Questions about (non-blocking) sockets

Discussion in 'Perl Misc' started by Holger, Jul 24, 2006.

  1. Holger

    Holger Guest

    Hi,

    After having read quite a bit of postings on the topic it's still not
    entirely clear to me.

    I have working code that is a forever running client and which opens
    just one connection (with blocking reads) to a server. Generally, it's
    kind of a ping pong protocol, but the server also arbitrarily sends
    data. I suppose that therefore I haven't run into a deadlock problem
    yet of not sending often enough data that cause a response in return.
    Here's the code frame:

    #!/usr/bin/perl -w
    use strict;
    use IO::Socket;
    use IO::Select;

    # init snipped ...
    $SIG{__DIE__} = \&SigDieHandler;

    sub SigDieHandler
    {
    $socket->close if ( defined $socket );
    $SIG{__DIE__} = 'DEFAULT';
    exit( 0 );
    }

    my $socket = IO::Socket::INET->new( PeerAddr => $RemoteHost,
    PeerPort => $RemotePort,
    Proto => 'tcp',
    Type => SOCK_STREAM )
    or die "Could not connect to $RemoteHost:$RemotePort: [email protected]\n";
    my $data;
    while ( defined $socket->recv( $data, 1028 ) ) {
    # while processing $data ... {
    print $socket $otherdatatosend;
    # error handling snipped ...
    # }
    }
    __END__

    I've read to not use recv or sysread together with print on the same
    socket. Does this apply to the entire socket or only per direction?
    After all, the above works.

    I'd like to convert the code into non-blocking call(s), but am a
    little confused about the exact details, since I've only found
    examples for the server side with listening sockets. Perhaps, I don't
    see the wood for all the trees. I merely have a single connection, not
    an entire pool.

    So far I've come up with the following (btw, needs to work on win32,
    too). But before changing the program I wanted to ask whether I'm on
    the right track.

    my $socket = IO::Socket::INET->new( PeerAddr => $RemoteHost,
    PeerPort => $RemotePort )
    or die "Could not connect to $RemoteHost:$RemotePort: [email protected]\n";
    my $select = IO::Select->new( $socket );
    while ( 1 ) {
    if ( $select->can_read( $timeout ) ) {
    unless ( defined $socket->recv( $data, 1028 ) ) {
    break;
    }
    else {
    # process received $data
    }
    }
    # do stuff, send data
    }
    $select->remove( $socket );
    close $socket;
    __END__

    I also have a few questions:
    What exact effects do values undef, 0, and e.g. 5 for $timeout have?

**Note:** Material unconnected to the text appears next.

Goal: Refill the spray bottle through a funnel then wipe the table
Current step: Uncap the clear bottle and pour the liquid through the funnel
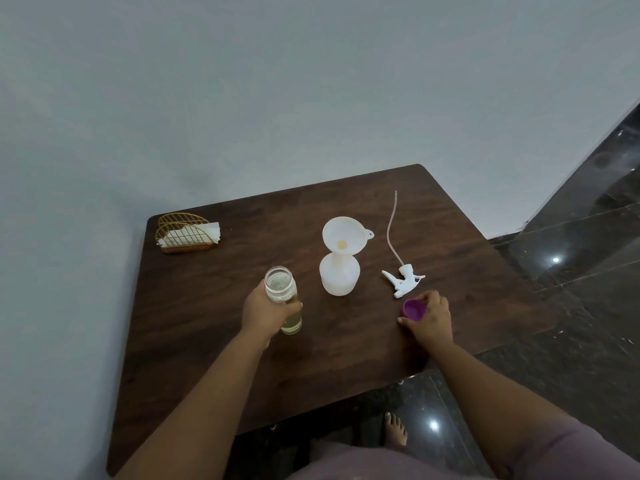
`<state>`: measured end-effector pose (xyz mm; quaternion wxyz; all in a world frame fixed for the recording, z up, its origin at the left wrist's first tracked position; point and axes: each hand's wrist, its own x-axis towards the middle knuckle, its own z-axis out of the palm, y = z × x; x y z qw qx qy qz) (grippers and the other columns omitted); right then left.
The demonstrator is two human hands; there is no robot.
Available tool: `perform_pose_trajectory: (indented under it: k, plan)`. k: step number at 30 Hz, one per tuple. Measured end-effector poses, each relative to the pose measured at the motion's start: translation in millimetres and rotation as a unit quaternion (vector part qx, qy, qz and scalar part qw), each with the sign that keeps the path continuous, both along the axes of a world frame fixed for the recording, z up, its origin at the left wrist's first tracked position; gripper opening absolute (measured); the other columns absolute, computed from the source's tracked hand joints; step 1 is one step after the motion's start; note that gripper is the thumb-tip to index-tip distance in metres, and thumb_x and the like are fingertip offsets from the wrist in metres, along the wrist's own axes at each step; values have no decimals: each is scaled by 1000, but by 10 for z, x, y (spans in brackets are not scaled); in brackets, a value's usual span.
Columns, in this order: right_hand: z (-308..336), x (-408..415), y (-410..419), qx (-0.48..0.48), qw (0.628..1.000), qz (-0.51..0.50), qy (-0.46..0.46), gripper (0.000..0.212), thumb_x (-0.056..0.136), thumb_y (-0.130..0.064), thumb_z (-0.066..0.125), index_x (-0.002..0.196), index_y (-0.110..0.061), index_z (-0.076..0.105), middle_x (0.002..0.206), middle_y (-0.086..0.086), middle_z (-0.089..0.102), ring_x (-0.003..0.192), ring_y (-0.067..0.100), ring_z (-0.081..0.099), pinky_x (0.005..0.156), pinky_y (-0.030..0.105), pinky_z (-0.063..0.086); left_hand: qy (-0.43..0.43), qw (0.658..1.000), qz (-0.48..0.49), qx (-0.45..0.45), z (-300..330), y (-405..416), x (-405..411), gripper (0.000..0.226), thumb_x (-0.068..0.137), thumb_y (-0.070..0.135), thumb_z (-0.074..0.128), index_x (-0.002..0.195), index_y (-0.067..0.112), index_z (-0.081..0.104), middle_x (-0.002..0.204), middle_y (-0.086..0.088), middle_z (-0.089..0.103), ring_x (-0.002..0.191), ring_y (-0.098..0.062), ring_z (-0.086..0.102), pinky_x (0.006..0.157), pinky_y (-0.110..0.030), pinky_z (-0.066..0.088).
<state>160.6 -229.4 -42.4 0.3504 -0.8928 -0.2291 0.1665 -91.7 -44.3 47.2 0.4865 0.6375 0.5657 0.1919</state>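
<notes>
Nearest, the right hand (427, 318) pinches a purple cap (413, 309) in its fingers, low over the bench (207, 358); the left hand (265, 311) grips an open clear bottle (282, 299) (yellowish liquid inside). Beyond stands the white spray bottle (339, 277), funnel (343, 237) seated in its neck, trigger head (403, 280) lying beside.

A gold wire napkin holder (183, 233) stands at the far left corner of the brown counter (214, 341), with white napkins (194, 233) tucked in it. A plain pale wall (242, 81) rises behind. Dark glossy floor tiles (571, 271) lie to the right, catching two bright light spots. A bare foot (394, 431) rests on the floor.
</notes>
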Motion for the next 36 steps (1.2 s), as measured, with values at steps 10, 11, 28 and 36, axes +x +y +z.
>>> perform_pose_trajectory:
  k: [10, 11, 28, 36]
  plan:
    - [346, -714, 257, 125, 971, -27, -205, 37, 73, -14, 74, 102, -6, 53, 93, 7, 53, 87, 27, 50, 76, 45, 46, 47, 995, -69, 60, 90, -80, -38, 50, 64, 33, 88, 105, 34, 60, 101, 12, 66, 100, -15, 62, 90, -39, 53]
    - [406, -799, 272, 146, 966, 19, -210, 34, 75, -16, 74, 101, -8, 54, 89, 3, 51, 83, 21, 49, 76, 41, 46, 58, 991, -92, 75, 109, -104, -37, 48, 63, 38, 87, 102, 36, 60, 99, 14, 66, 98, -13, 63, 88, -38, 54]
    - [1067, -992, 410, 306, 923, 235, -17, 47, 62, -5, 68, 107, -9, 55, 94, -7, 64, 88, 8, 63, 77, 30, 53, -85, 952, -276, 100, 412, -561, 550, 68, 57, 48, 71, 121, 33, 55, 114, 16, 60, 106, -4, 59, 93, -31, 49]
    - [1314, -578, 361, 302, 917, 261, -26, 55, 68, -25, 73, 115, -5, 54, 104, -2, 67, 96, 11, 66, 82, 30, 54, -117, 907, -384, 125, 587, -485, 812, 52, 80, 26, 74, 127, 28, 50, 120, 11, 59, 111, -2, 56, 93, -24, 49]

    $select->can_read returns in this case either a list with one entry or
    an empty list (on timeout). Correct?

    Should I use sysread instead of recv?

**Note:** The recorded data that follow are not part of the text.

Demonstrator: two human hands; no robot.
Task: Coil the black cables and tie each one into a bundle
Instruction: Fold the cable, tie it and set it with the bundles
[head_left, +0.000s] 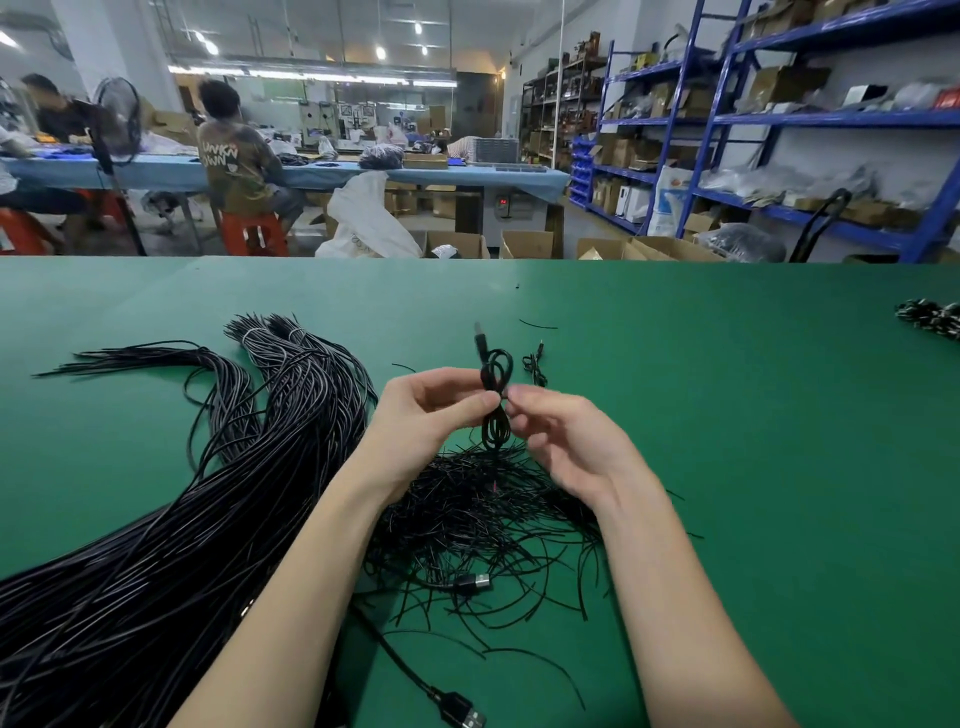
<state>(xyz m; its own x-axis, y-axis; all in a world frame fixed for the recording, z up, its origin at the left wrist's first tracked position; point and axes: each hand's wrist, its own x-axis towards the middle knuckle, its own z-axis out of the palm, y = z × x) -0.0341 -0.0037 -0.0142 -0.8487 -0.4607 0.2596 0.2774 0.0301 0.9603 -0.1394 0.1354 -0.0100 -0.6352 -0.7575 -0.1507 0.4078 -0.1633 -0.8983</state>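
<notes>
One coiled cable (494, 400), black, held upright above the green bench (727, 415) between both hands. Left hand (431, 410): thumb and forefinger pinching the coil at its waist. Right hand (561, 431): fingertips closed on the same spot from the other side, apparently working a thin tie round it.

Step judged in hand: tying off a finished coil; winding looks complete, with a plug end standing up from the top loop. Next move likely calls for twisting the tie tight while the left hand keeps the loops from springing apart, then setting the bundle aside.

Stock: large sheaf of uncoiled cables (182, 519) at left; loose heap of thin ties (483, 509) under the hands; one small bundle (535, 364) just beyond.

Unclear: the tie itself, too thin to make out; dark pile (930, 318) at far right, cut off by the frame edge.
</notes>
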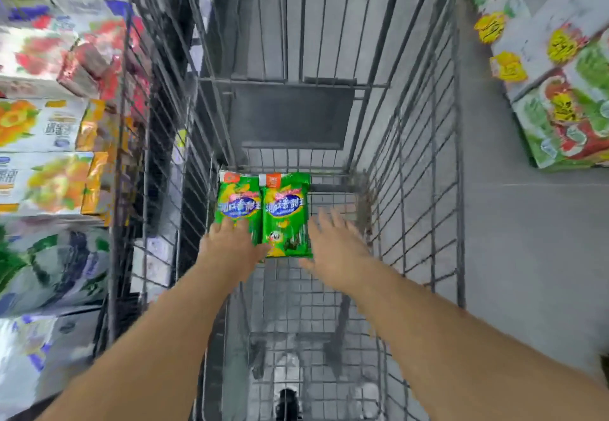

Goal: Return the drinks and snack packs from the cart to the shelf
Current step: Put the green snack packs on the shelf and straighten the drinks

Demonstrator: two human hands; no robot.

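Note:
Two green snack packs lie side by side on the bottom of the wire cart (412, 190): the left pack (237, 203) and the right pack (286, 216). My left hand (227, 249) rests on the lower end of the left pack, its fingers bent over the edge; whether it grips the pack is unclear. My right hand (336, 249) hovers just right of the right pack with fingers spread, holding nothing. Both forearms reach down into the cart. The picture is blurred by motion.
Stacked drink cartons (46, 153) with fruit pictures fill the shelf on the left, close against the cart's side. More boxed goods (566, 101) stand on the grey floor at the right. A dark panel (290, 120) hangs at the cart's far end.

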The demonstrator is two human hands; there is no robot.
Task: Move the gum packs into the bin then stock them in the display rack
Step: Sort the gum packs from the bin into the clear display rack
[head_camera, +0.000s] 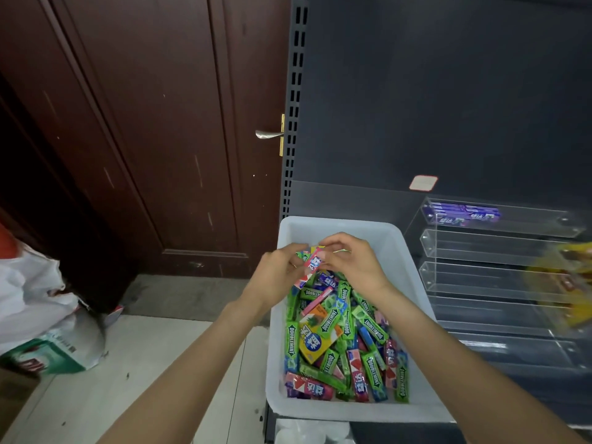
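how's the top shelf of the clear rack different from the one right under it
The top tier of the clear display rack holds a row of purple gum packs lying flat at its left end; the second tier shows no packs. The top tier sits higher and further back, the second tier lower and nearer. Both are long clear troughs against the dark shelving, right of the white bin.

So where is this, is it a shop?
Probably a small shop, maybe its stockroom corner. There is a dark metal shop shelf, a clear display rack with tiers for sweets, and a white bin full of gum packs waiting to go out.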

    Is the $select->remove necessary for cleanup?

    Any thoughts on having the cleanup code in the die handler or not?

    Best regards,

    Holger
     
    Holger, Jul 24, 2006
    #1
    1. Advertisements

  2. Holger

    xhoster Guest

    What does that mean? One query yields exactly one response?
    With what is shown, it is hard to say whether you are just lucky so far
    or if your code is really not susceptible to deadlocks. I'd have to see
    the code on the other end too, and know how you are aligning messages.
    This seems a little unusual. Usually the client initiates a connection,
    and then initiates the query on that connection. Here, this process
    initiates the connection, but then waits for other side to initiate
    the query. I don't know if that makes this process the client or the
    server.

    Also, does the other end always send records of size exactly 1028?

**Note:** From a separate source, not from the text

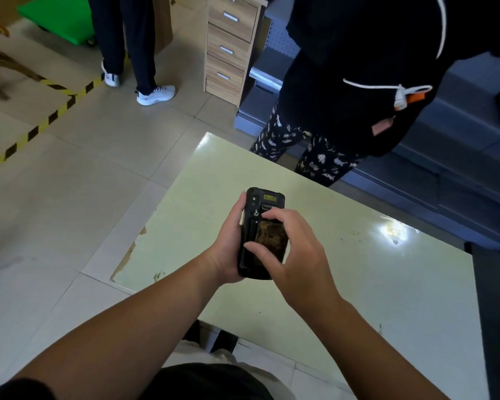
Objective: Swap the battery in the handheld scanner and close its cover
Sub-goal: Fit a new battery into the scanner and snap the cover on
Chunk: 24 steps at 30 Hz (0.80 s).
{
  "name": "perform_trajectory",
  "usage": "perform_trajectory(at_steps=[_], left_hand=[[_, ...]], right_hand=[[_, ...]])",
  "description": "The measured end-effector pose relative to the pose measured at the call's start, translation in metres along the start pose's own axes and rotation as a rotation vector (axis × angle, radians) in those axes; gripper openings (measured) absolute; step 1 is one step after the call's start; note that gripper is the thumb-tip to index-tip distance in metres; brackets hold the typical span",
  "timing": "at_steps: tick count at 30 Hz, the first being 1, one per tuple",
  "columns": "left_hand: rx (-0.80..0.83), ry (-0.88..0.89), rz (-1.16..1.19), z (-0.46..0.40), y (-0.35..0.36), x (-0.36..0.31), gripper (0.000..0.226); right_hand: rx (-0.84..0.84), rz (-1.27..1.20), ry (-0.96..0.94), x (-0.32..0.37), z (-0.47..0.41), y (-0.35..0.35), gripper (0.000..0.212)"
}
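A pale green table (358, 284) with a glossy top catches a bright glare near its far right side, and its left edge is chipped down to brown. Around it lies a floor of large beige tiles (84, 174), crossed by yellow-and-black hazard tape (45, 122); a wooden drawer cabinet (228, 47) with metal handles stands at the back beside grey shelving. Two other people stand nearby, one in white sneakers, one in dark patterned trousers. The handheld scanner (257, 209) is held above the table, back side up, its long axis running away from the person with the yellow-labelled scan window end pointing far. It is a black, rounded-corner slab of matte plastic. The left hand (228, 249) wraps its left edge and underside, fingers curled around the body. The right hand (298, 255) pinches a worn, brownish rectangular battery (272, 241) seated against the scanner's back, thumb at the near edge and forefinger at the far edge.
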State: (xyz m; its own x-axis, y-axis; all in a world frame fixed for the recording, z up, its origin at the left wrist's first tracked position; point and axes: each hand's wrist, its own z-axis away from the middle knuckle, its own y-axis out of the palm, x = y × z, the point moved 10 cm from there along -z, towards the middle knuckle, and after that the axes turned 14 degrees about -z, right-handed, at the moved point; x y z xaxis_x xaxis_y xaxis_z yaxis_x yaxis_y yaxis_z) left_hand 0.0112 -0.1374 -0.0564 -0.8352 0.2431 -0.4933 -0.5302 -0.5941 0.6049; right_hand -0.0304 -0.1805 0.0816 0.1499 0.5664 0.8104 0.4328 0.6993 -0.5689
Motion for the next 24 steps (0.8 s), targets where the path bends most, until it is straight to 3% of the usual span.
perform_trajectory(at_steps=[12, 20, 22, 24], left_hand=[[0.068, -0.025, 0.015, 0.012, 0.016, 0.002, 0.082], [0.097, -0.045, -0.039, 0.018, 0.02, 0.0, 0.098], [0.103, -0.037, -0.033, 0.018, 0.022, 0.001, 0.093], [0.118, -0.01, -0.023, 0.017, 0.023, 0.0, 0.091]], right_hand=[[0.001, 0.066, -0.108, -0.015, 0.01, 0.012, 0.05], [-0.021, 0.132, -0.015, -0.025, 0.005, 0.009, 0.057], [-0.052, 0.072, 0.023, -0.028, 0.008, 0.006, 0.067], [-0.1, -0.092, 0.184, -0.042, 0.013, 0.005, 0.091]])
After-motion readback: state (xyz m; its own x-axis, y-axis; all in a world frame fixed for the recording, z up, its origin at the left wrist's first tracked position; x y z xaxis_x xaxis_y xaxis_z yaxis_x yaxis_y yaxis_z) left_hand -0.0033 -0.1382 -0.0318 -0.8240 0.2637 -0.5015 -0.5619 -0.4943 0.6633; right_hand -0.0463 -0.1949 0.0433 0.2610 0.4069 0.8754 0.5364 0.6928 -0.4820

    I don't think that mixing them on different legs of the same socket will
    cause problems.
    Why do you want to do it non-blocking? I can answer some of your technical
    questions without knowing the reason, but knowing why would help us help
    you see the forest for the trees.
    You might want the "send data" to be inside the else. Do you really need
    to send data to the other every $timeout seconds, even if the other side
    hasn't yet responded to your previous queries?
    Undef means wait forever for the handle to become readable. 0 means wait
    for zero seconds. 5 means to wait for 5 seconds.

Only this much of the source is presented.